▸ **EXERCISE DETAILS**: Starting with the line containing "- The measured" and going on through the line containing "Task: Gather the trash", return the lines of the data below exactly, and only those.

▸ **MATERIAL PROVIDED**:
* * *
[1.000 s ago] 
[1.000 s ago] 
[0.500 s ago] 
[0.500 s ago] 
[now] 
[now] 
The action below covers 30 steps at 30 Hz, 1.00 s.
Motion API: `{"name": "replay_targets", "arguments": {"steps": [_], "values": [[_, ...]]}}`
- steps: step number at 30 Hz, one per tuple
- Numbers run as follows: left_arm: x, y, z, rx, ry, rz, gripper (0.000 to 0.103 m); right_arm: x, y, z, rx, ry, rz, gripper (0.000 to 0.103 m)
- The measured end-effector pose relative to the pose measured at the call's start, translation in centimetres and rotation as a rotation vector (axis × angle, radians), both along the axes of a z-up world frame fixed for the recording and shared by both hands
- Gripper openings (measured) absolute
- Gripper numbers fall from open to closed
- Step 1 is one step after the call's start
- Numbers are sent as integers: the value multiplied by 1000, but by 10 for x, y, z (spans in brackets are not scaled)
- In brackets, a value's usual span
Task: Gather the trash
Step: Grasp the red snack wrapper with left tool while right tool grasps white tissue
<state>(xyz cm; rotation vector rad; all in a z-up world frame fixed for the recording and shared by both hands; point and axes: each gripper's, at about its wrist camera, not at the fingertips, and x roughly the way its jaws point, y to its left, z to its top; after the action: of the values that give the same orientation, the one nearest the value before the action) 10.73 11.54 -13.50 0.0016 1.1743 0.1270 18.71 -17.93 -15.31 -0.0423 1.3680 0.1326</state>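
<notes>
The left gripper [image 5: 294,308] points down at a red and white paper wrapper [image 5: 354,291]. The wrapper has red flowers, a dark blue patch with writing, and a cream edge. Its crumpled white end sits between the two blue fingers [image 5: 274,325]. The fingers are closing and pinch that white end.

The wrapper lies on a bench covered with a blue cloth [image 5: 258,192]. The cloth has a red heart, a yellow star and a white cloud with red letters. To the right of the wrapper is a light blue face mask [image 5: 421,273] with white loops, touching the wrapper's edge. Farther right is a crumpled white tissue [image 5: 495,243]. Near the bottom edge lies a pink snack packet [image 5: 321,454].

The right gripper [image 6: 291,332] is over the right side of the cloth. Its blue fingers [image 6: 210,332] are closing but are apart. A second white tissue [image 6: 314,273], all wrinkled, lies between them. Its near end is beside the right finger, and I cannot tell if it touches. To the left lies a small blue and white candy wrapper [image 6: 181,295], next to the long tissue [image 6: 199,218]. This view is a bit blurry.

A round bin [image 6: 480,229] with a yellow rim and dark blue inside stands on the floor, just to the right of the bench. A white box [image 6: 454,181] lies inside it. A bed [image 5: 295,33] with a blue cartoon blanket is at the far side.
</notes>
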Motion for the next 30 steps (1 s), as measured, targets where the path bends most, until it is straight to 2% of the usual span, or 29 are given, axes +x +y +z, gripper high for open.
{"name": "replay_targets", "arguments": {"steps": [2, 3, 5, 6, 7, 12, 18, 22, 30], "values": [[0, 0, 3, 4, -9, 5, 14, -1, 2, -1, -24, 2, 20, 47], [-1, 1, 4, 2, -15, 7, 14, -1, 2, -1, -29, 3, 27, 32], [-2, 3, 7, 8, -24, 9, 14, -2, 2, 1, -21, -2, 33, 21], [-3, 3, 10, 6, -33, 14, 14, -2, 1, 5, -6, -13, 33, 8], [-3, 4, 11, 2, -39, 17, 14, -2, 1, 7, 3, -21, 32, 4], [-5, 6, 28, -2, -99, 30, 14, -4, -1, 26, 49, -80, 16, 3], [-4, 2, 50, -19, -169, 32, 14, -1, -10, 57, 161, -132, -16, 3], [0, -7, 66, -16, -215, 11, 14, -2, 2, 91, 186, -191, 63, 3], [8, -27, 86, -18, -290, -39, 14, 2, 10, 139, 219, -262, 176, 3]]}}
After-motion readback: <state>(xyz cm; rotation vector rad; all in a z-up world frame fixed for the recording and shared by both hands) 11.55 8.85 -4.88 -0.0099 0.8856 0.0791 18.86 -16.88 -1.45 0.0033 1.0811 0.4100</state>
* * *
▸ **ANSWER AREA**:
- The measured end-effector pose relative to the pose measured at the call's start, translation in centimetres and rotation as a rotation vector (axis × angle, radians), both along the axes of a z-up world frame fixed for the recording and shared by both hands
- Gripper openings (measured) absolute
- Gripper numbers fall from open to closed
- Step 1 is one step after the call's start
- Numbers are sent as integers: the value multiplied by 1000, but by 10 for x, y, z (spans in brackets are not scaled)
- In brackets, a value's usual span
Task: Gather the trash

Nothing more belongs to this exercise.